TRY IT: Write the data below out again, with each line matching the original.

MATERIAL FOR THIS TASK:
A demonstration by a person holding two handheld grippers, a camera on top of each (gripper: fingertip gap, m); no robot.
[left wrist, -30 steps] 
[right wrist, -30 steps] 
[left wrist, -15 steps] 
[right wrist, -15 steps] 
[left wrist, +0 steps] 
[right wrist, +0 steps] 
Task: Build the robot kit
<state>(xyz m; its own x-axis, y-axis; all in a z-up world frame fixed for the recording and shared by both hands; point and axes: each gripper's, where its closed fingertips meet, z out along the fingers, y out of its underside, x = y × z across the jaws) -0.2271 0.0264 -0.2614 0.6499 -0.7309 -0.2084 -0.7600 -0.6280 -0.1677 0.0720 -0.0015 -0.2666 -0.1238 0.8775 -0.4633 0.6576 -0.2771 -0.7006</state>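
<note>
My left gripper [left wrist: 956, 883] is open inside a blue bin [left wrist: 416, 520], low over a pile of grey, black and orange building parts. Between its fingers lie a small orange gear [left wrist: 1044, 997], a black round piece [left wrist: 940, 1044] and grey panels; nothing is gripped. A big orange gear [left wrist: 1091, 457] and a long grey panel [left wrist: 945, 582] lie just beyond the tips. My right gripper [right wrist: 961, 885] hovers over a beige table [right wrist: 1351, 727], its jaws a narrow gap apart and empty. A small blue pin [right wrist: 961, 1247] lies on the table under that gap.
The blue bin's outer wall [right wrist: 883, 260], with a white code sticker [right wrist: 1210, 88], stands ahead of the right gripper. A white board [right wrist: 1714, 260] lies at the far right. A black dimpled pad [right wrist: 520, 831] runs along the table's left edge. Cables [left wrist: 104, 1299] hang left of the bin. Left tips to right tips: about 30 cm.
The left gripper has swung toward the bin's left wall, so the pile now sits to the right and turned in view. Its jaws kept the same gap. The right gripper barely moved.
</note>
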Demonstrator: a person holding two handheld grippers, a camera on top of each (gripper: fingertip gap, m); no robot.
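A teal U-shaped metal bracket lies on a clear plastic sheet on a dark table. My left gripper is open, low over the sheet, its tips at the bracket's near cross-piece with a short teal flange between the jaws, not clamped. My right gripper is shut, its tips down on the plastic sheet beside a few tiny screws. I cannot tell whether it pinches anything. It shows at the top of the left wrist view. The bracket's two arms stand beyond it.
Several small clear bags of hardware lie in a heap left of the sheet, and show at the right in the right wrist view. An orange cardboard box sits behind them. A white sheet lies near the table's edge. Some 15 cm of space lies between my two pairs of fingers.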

RESPONSE TO THIS EXERCISE:
A demonstration by a person holding two handheld grippers, a camera on top of each (gripper: fingertip gap, m); no robot.
[left wrist, -30 steps] 
[right wrist, -30 steps] 
[left wrist, -15 steps] 
[right wrist, -15 steps] 
[left wrist, +0 steps] 
[right wrist, +0 steps] 
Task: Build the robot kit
<state>(xyz m; its own x-axis, y-axis; all in a z-up world frame fixed for the recording and shared by both hands; point and axes: each gripper's, where its closed fingertips meet, z out along the fingers, y out of its underside, x = y × z across the jaws) -0.2271 0.0264 -0.2614 0.6499 -0.7309 -0.2084 -0.7600 -0.6280 -0.1677 0.0720 -0.0015 -0.2666 -0.1238 0.8775 -0.4633 0.6576 -0.2771 -0.7006</state>
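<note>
My left gripper [left wrist: 956, 883] is open inside a blue bin [left wrist: 416, 520], low over a pile of grey, black and orange building parts. Between its fingers lie a small orange gear [left wrist: 1044, 997], a black round piece [left wrist: 940, 1044] and grey panels; nothing is gripped. A big orange gear [left wrist: 1091, 457] and a long grey panel [left wrist: 945, 582] lie just beyond the tips. My right gripper [right wrist: 961, 885] hovers over a beige table [right wrist: 1351, 727], its jaws a narrow gap apart and empty. A small blue pin [right wrist: 961, 1247] lies on the table under that gap.
The blue bin's outer wall [right wrist: 883, 260], with a white code sticker [right wrist: 1210, 88], stands ahead of the right gripper. A white board [right wrist: 1714, 260] lies at the far right. A black dimpled pad [right wrist: 520, 831] runs along the table's left edge. Cables [left wrist: 104, 1299] hang left of the bin. Left tips to right tips: about 30 cm.
The left gripper has swung toward the bin's left wall, so the pile now sits to the right and turned in view. Its jaws kept the same gap. The right gripper barely moved.
</note>
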Demonstrator: a person holding two handheld grippers, a camera on top of each (gripper: fingertip gap, m); no robot.
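A teal U-shaped metal bracket lies on a clear plastic sheet on a dark table. My left gripper is open, low over the sheet, its tips at the bracket's near cross-piece with a short teal flange between the jaws, not clamped. My right gripper is shut, its tips down on the plastic sheet beside a few tiny screws. I cannot tell whether it pinches anything. It shows at the top of the left wrist view. The bracket's two arms stand beyond it.
Several small clear bags of hardware lie in a heap left of the sheet, and show at the right in the right wrist view. An orange cardboard box sits behind them. A white sheet lies near the table's edge. Some 15 cm of space lies between my two pairs of fingers.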

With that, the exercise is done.